Ensaio espectrofotométrico para determinar a atividade da glicogênio sintase

A glicogênio sintase - uma enzima crucial na síntese de glicogênio - cliva a glicose difosfato de uridina, ou UDP-glicose - um açúcar nucleotídico - em UDP e resíduo de glicosila e adiciona o monômero de glicose liberado à cadeia de glicogênio em crescimento.

Para estimar a atividade da glicogênio sintase, comece tomando uma mistura de reação contendo glicogênio, UDP-glicose, ATP, fosfoenolpiruvato e nicotinamida adenina dinucleotídeo, ou NADH, em um tubo. Adicione o nucleosídeo difosfato, ou NDP, enzima quinase e um coquetel de enzimas piruvato quinase e lactato desidrogenase. Misture o conteúdo e incuba.

Adicione uma amostra contendo glicogênio sintase ao tubo para iniciar a reação enzimática.

A glicogênio sintase atua na UDP-glicose, gerando UDP e um resíduo de glicosil. A enzima absorve o monômero de glicose livre e o incorpora à cadeia de glicogênio da mistura de reação. Na presença de ATP, a NDP quinase da mistura de reação fosforila o UDP não utilizado, convertendo-o em UTP e gerando ADP.

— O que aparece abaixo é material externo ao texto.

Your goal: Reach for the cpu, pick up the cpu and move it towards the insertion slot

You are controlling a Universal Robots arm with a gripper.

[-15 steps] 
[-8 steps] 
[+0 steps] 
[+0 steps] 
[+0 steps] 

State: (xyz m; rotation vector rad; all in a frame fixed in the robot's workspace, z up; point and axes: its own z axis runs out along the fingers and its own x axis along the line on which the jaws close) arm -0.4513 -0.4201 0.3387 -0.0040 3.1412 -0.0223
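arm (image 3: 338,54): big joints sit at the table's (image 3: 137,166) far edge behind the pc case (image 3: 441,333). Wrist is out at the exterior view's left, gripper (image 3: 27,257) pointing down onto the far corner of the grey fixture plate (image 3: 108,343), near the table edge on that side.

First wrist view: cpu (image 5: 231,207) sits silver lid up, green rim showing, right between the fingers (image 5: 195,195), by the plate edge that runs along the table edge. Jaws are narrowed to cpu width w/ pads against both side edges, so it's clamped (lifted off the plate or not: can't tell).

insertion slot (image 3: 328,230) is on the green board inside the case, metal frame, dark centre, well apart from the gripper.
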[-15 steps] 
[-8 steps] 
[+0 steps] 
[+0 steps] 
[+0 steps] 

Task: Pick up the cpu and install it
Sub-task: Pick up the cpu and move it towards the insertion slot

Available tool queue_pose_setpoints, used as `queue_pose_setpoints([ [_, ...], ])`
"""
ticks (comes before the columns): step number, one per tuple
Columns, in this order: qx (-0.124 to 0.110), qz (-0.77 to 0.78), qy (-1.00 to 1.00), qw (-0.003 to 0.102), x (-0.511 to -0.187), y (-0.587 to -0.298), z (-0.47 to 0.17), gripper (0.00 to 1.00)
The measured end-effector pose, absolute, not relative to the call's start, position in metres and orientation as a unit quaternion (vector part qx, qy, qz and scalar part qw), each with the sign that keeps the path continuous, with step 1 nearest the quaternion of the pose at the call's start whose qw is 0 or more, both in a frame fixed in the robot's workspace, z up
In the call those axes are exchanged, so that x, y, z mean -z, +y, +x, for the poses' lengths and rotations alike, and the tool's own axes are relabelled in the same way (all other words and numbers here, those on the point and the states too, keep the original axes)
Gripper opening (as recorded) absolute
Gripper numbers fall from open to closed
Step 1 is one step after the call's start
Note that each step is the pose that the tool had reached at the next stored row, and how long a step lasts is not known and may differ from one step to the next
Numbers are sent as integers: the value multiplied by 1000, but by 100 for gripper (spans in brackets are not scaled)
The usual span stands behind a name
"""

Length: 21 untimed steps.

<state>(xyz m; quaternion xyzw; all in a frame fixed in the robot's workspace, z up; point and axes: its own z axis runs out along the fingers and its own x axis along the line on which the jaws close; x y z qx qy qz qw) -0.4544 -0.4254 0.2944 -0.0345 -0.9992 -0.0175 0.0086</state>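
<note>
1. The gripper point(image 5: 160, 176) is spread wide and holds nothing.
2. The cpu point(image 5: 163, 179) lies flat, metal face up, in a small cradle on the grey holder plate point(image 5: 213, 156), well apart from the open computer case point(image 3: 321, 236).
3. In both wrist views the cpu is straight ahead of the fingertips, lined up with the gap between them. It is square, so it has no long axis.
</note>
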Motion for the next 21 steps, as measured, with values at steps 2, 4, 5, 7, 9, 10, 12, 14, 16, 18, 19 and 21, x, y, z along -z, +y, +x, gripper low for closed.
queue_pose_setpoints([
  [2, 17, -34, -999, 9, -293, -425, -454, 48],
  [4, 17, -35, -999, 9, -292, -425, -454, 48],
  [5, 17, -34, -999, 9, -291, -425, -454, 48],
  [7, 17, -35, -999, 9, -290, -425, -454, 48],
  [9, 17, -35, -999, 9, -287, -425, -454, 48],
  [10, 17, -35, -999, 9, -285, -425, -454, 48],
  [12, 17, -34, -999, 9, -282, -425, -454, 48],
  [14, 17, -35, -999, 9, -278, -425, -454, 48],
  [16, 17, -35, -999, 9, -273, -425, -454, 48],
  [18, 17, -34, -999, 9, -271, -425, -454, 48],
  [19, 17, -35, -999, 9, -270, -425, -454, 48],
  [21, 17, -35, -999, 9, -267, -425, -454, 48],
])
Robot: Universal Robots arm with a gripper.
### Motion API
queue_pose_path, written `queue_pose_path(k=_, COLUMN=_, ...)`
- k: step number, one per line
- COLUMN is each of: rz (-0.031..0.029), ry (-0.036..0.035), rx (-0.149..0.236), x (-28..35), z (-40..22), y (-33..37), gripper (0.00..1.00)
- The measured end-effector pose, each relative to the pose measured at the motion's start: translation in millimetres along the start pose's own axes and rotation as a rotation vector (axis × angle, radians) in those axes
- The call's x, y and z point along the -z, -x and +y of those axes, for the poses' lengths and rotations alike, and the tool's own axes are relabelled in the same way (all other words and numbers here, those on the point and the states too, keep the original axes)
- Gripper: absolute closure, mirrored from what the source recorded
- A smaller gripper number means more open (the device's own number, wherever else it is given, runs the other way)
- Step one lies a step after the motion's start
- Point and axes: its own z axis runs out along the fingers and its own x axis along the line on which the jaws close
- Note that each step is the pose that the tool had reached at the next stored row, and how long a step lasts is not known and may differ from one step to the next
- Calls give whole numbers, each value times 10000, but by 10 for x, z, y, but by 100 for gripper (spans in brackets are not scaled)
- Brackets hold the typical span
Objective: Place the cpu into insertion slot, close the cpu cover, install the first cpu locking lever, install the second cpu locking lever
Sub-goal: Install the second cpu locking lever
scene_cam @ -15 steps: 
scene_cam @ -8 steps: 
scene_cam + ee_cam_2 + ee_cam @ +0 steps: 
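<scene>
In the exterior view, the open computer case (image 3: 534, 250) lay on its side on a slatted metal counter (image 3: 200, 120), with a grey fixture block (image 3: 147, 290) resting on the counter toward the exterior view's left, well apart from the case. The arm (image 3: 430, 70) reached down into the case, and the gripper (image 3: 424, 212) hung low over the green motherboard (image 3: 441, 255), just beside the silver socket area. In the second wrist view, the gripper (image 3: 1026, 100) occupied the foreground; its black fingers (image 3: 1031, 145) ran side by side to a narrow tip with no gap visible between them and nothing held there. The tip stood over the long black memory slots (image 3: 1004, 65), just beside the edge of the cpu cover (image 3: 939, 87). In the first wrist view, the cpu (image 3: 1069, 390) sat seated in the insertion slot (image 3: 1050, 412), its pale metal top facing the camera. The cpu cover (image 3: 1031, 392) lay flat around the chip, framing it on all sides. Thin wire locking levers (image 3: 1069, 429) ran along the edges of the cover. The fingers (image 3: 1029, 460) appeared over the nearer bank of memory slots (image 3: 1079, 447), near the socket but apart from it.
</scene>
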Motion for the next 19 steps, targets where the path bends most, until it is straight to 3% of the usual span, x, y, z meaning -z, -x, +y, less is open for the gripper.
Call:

A enzima piruvato quinase atua no ADP e adiciona um fosfato doado pelo fosfoenolpiruvato da mistura de reação para produzir ATP e piruvato. Em seguida, a lactato desidrogenase converte o piruvato em lactato e oxida o NADH durante a reação.

Meça a diminuição da absorbância do NADH a 340 nm para quantificar a quantidade de NADH consumida, o que indica atividade enzimática bem-sucedida.

Para começar com a determinação da atividade da glicogênio sintase, descongele as soluções de estoque previamente preparadas de UDP-glicose, ATP, fosfoenolpiruvato e NDP quinase em gelo. Pré-aqueça um banho-maria a 30 graus Celsius.

Quando as soluções-mãe estiverem prontas, preparar uma mistura de doseamento suficiente de acordo com o número de ensaios de glicogénio sintase, adicionando os reagentes a um tubo de 15 mililitros, conforme descrito no protocolo de texto.

Prepare uma reação em branco substituindo o NADH da mistura de reação pela água e transfira a reação para uma cubeta de metacrilato descartável. Utilizar a reacção em branco para definir «Zero» no espectrofotómetro no comprimento de onda de 340 nanómetros.

Pegue uma alíquota de 770 microlitros da mistura de reação em um tubo de 1,5 mililitro e adicione sequencialmente 2 microlitros cada, de NDP quinase e mistura de piruvato quinase / lactato desidrogenase ao tubo.

Depois de misturar suavemente, incube o tubo a 30 graus Celsius no banho-maria, por 3 minutos para pré-aquecer a mistura de reação. Em seguida, adicione 30 microlitros da amostra contendo glicogênio sintase, em tampão Tris 20 milimolar a pH 7,8, e misture delicadamente antes de transferir a mistura de reação para uma cubeta de metacrilato descartável.

Colocar a cubeta no espectrofotómetro e registar a absorvância a 340 nanómetros a intervalos temporizados durante 10 a 20 minutos. Em seguida, plote as absorbâncias obtidas em relação ao tempo.